First dream. I’m in a covered corridor between school buildings. It feels like the school I went to in the second half of fifth grade in Fresno, but I’m who I am, at my real age, and it’s a strange rural area. I’m waiting for something, also hiding from someone, and there’s video playing: a demo of a new kind of personal flying vehicle. It’s like a motorcycle with no wheels, but with a horizontal ten-foot propeller out in front and another in the back. I’ve seen video of a thing like this before, in Russia, that flipped over and crashed the first time they took it up higher than ground-effect, so I’m worried for the driver. He’s about sixty feet up; he pulls the front up to tip the whole machine at a 45-degree angle and still hover in place, with him hanging on like a person riding a horse with its front legs up in the air. It seems unsafe, but nothing bad happens. He tips it back level again. They must have solved the problem.
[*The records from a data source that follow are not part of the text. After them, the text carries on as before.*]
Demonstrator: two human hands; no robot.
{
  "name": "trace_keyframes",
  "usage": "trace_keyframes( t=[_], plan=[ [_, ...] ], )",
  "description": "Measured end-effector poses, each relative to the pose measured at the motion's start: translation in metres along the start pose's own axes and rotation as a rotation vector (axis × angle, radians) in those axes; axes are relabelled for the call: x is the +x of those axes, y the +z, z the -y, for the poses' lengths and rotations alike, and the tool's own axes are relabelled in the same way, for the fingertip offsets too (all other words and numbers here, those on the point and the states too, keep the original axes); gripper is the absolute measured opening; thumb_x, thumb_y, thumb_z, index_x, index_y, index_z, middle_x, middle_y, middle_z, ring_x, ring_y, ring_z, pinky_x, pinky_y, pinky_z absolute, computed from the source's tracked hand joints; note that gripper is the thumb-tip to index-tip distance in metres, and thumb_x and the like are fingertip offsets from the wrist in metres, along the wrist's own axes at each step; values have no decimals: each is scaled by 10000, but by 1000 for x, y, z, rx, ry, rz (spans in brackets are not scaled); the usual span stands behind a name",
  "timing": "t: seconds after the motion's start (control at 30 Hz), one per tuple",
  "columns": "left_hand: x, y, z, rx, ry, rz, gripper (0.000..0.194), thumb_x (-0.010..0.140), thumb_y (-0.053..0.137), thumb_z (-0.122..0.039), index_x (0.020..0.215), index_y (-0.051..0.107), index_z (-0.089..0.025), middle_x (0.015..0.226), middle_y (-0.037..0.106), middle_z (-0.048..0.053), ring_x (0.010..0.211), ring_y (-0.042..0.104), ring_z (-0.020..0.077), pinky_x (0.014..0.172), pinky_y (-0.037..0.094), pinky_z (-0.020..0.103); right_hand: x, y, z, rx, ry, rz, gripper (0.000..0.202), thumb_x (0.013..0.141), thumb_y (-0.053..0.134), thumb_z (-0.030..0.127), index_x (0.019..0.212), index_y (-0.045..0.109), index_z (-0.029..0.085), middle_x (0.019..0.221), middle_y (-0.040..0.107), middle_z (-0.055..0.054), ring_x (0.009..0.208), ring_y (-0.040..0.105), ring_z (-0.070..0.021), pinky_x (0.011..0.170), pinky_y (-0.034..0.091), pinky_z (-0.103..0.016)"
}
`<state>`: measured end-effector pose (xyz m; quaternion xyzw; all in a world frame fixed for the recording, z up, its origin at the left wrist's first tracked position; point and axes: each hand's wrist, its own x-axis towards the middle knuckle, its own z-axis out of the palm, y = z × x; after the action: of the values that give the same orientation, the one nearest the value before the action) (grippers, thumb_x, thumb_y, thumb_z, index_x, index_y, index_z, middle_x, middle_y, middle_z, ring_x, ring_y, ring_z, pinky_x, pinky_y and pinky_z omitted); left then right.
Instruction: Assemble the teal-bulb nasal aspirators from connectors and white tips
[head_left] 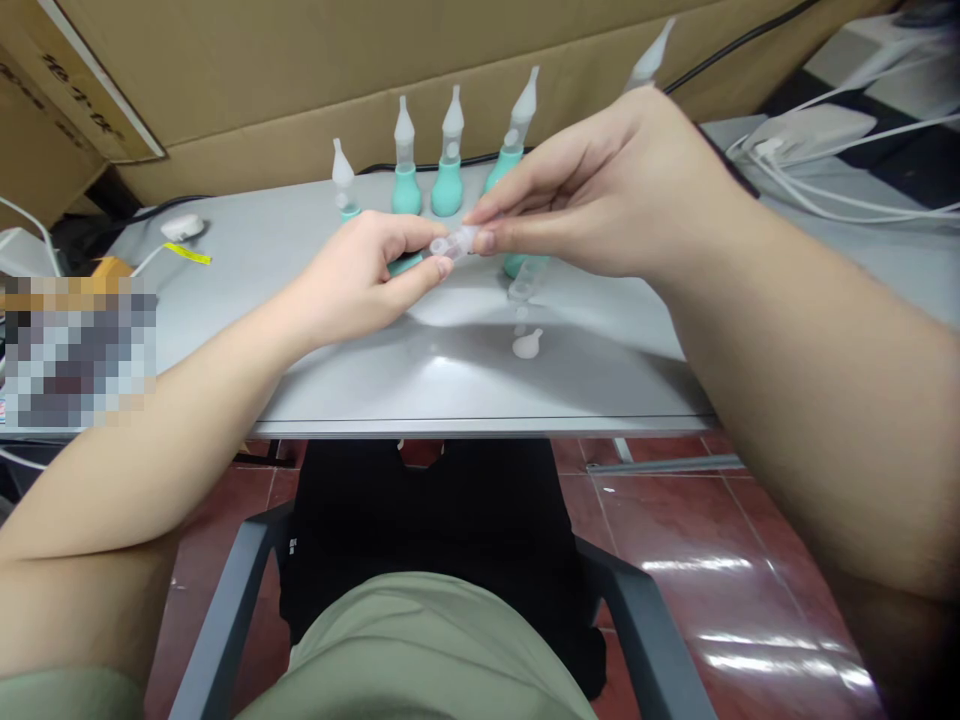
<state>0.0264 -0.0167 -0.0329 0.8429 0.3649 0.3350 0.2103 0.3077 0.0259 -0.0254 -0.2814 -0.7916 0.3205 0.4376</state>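
The grey tabletop (337, 385) stretches out before you. Over it, your right hand (600, 190) and left hand (360, 275) are close together, each pinching with thumb and index finger. Along the far side stand teal-bulbed nasal aspirators (448, 190), the leftmost partly hidden by your left hand. Another teal bulb (516, 266) shows partly below your right hand; nearer you lies a loose white nozzle (527, 344). Between your hands, gripped at either end, is a small clear plastic fitting (454, 244).
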Motion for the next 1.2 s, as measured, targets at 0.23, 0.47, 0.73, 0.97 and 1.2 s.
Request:
trace_keyframes(
  t=[0.23,0.47,0.73,0.97,1.2],
  plan=[
    [-1,0,-3,7,-26,12,202,1088,813,-377,1121,958,-242,923,749,28,795,538,216,790,486,402,-2,0,3,9,9,-1,287,900,1158,120,950,1060,385,935,950,11,856,919,-287,845,816,-437],
    [-1,0,-3,66,-14,23,202,1068,735,-343,1013,899,-237,875,686,30,781,503,210,759,427,403,-2,3,0,6,24,12,275,909,1151,131,949,1058,387,941,952,6,865,926,-298,846,820,-456],
    [0,-1,-4,11,-53,55,193,1054,767,-409,956,825,-254,852,632,29,763,465,212,764,380,419,-7,3,7,19,21,18,254,897,1143,173,954,1060,406,971,959,18,931,933,-321,919,840,-480],
    [2,-2,-3,-37,-63,59,341,1095,818,-513,866,738,-274,762,592,12,711,429,203,738,361,419,-7,6,7,68,20,30,183,930,1146,240,966,1052,393,1006,959,3,1000,958,-339,1037,858,-524],
    [5,-4,-2,-109,-63,-56,180,1033,872,-411,1064,925,-242,886,733,46,815,584,223,784,490,418,0,9,12,135,4,-79,218,910,1124,183,972,1044,375,1009,960,1,940,922,-280,957,810,-439]
  ],
)
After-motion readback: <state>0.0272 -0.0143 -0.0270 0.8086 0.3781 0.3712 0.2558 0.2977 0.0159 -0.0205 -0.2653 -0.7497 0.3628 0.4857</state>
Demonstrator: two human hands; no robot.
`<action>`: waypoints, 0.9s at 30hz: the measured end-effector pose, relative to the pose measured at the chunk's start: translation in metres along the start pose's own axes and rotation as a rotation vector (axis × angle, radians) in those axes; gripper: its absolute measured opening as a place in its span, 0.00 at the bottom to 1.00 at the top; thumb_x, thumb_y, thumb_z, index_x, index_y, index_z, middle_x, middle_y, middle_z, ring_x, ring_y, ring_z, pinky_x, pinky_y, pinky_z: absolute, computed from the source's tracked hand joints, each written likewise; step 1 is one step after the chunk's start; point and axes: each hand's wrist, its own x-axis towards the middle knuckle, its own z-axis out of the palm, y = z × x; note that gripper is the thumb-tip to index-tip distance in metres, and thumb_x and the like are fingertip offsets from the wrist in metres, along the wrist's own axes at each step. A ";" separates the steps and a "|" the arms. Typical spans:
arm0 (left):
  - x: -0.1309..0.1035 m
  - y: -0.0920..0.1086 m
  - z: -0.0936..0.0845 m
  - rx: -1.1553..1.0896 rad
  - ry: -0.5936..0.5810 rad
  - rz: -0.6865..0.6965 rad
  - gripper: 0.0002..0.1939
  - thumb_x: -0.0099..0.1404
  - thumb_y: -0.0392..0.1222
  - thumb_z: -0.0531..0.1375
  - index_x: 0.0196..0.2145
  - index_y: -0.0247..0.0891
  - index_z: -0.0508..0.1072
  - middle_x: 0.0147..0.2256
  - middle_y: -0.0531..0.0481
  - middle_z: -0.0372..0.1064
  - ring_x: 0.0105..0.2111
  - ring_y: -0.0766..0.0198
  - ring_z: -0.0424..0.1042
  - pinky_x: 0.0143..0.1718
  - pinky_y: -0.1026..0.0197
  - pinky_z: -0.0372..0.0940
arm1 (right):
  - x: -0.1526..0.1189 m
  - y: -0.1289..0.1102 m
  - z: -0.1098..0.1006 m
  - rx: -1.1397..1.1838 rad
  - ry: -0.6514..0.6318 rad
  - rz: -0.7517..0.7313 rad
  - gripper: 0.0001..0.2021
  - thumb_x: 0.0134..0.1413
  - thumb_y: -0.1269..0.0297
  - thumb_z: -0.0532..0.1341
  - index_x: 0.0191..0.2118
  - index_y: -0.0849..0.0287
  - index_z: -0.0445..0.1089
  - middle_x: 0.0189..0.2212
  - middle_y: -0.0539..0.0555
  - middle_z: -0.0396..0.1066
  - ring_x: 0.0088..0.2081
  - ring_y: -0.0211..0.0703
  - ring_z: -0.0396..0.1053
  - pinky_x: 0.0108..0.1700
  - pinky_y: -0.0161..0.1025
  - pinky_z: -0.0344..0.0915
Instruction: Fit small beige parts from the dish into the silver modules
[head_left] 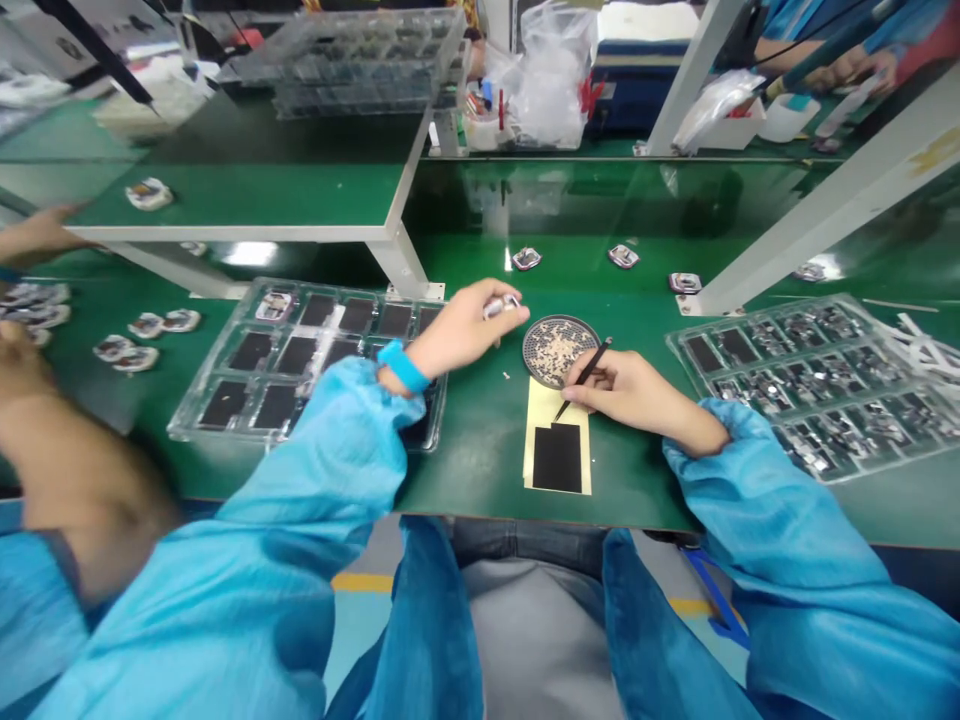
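Observation:
My left hand [474,325], with a blue band at the wrist, is closed around a small white-rimmed part [501,306], mostly hidden by my fingers. In my right hand [619,385] I grip black tweezers [583,379], points down. Their tips meet the top edge of a black square sheet [557,458] on yellow backing paper [534,405]; whether they pinch anything is too small to tell. Just behind that paper sits a round dark dish [529,357] full of tiny beige pieces [556,345].
Clear compartment trays stand at left [196,400] and right [694,375], holding small parts. Several white-rimmed parts [623,257] lie along the green bench. A raised shelf [285,190] and slanted white posts [817,190] border the space. Another person's arm [67,460] reaches in at far left.

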 end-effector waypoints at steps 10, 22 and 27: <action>-0.056 0.000 0.039 -0.591 -0.131 -0.260 0.12 0.65 0.41 0.67 0.43 0.35 0.71 0.30 0.51 0.75 0.26 0.67 0.76 0.25 0.67 0.68 | -0.001 0.000 0.004 -0.037 0.031 0.003 0.16 0.53 0.51 0.71 0.36 0.59 0.75 0.28 0.53 0.76 0.23 0.36 0.66 0.24 0.35 0.63; -0.065 -0.002 0.058 -0.668 -0.083 -0.334 0.11 0.63 0.39 0.68 0.40 0.37 0.69 0.31 0.51 0.77 0.27 0.66 0.78 0.25 0.67 0.68 | -0.008 -0.015 0.000 0.194 0.178 -0.159 0.10 0.56 0.56 0.71 0.34 0.55 0.73 0.30 0.53 0.77 0.28 0.43 0.76 0.30 0.41 0.75; -0.065 -0.001 0.056 -0.629 -0.060 -0.337 0.11 0.64 0.39 0.67 0.41 0.37 0.69 0.32 0.50 0.77 0.27 0.65 0.78 0.23 0.67 0.69 | -0.011 -0.016 0.009 0.003 0.446 -0.438 0.06 0.54 0.63 0.72 0.36 0.51 0.75 0.33 0.55 0.80 0.38 0.51 0.79 0.42 0.50 0.78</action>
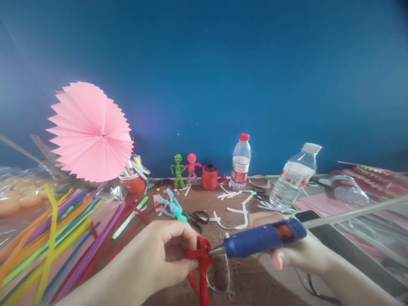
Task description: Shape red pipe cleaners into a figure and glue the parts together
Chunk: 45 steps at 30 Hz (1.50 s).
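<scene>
My left hand (162, 255) pinches a red pipe-cleaner figure (203, 259) between thumb and fingers, low in the middle of the view. My right hand (287, 250) is wrapped round a blue hot glue gun (255, 240), whose metal nozzle points left and meets the red piece, or comes very close to it. Part of the right hand's fingers is hidden behind the gun. Beyond my left hand lies a light-blue pipe-cleaner figure (172, 205). A green figure (177, 170) and a pink figure (191, 167) stand upright near the wall.
Colourful pipe cleaners (54, 238) spread over the left side, below a pink paper fan (92, 131). Black scissors (199, 217) and white paper strips (245, 212) lie mid-table. A red-capped bottle (241, 163), a tilted white-capped bottle (295, 176) and a red tape roll (209, 177) stand behind.
</scene>
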Each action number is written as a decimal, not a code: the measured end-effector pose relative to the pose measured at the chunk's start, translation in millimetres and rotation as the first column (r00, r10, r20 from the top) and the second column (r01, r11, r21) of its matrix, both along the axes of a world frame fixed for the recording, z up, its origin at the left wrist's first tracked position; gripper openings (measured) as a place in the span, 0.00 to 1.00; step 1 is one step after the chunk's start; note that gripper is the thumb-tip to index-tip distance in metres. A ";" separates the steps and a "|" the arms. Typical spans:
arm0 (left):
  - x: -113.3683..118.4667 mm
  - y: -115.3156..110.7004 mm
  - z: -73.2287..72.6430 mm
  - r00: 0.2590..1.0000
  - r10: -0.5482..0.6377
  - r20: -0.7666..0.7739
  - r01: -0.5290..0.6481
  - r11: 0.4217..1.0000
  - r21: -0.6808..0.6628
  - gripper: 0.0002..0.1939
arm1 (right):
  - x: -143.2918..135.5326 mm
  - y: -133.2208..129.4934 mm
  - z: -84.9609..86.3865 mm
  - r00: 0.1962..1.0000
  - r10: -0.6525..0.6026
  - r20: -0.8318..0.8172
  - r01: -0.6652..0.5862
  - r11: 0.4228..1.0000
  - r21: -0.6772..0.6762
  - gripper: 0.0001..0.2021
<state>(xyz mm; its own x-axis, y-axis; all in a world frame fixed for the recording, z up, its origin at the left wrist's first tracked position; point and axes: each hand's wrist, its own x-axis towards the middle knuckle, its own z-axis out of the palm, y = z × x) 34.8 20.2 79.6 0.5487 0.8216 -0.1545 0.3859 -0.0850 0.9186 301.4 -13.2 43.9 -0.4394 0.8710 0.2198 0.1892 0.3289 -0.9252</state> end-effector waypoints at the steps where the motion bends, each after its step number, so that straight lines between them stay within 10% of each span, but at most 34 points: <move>1: -0.2 0.2 -0.7 1.000 0.001 0.003 -0.001 1.000 0.003 0.05 | 0.3 0.1 -0.5 1.000 0.001 -0.005 -0.001 1.000 -0.002 0.27; 36: -6.8 8.3 -10.5 0.999 -0.031 0.045 0.024 0.986 0.167 0.05 | 11.6 0.0 5.6 0.981 -0.038 0.192 0.021 0.996 0.088 0.29; 42: -10.5 7.7 -9.4 0.999 -0.035 0.025 0.026 0.956 0.292 0.07 | 18.9 4.0 -9.4 0.958 -0.285 0.032 0.286 0.958 -0.015 0.26; 45: -13.6 4.4 -7.6 0.998 -0.055 0.041 0.027 0.865 0.502 0.08 | 18.2 12.2 -14.2 0.863 -0.446 0.237 0.434 0.895 0.105 0.15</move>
<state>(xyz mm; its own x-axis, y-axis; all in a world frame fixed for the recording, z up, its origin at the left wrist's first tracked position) 21.2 24.6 72.0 0.5794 0.7573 0.3013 0.3249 -0.5536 0.7668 319.6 -1.0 29.8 -0.0585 0.9781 0.1997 0.5452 0.1989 -0.8143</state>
Now /I’m/ riding the machine at maybe five thousand feet over Midwestern farm and park land. I think about tipping it up to see what that’s like, but before I can do anything the machine shakes and begins to fall. I can control it to stay upright but I’m falling faster and faster, enjoying waiting till the last moment to use my parachute. /Why? Do it now!/ I kick away off the footpegs, remember and relive folding the parachute into the pack. I pull the starter chute out by hand. it catches the air and yanks the main chute out, which opens fully just before I hit the ground in deep wet grass next to a pond for cows.
I’m fine, except — my right-hand index finger is twisted to the left. It doesn’t hurt. I pull it and twist it back the right way, but it won’t stay; it goes left again. And now something else is wrong: there’s a jagged bloodless gash pulled open across the big knuckle so I see the white bone moving as I try to move the finger internally. And that’s not all. The side of the base and ball of my thumb has a hole punched in it that might have been made by a Bic pen; this is also bloodless. I should find a doctor, but it’s getting dark; I need to get ready for my radio show. Maybe if I just go do that, some of this damage will retroactively not have occurred, like when you hurt yourself with a tool, a wrench slips or something, and you wish really hard that it isn’t so bad and it turns out not to be so bad.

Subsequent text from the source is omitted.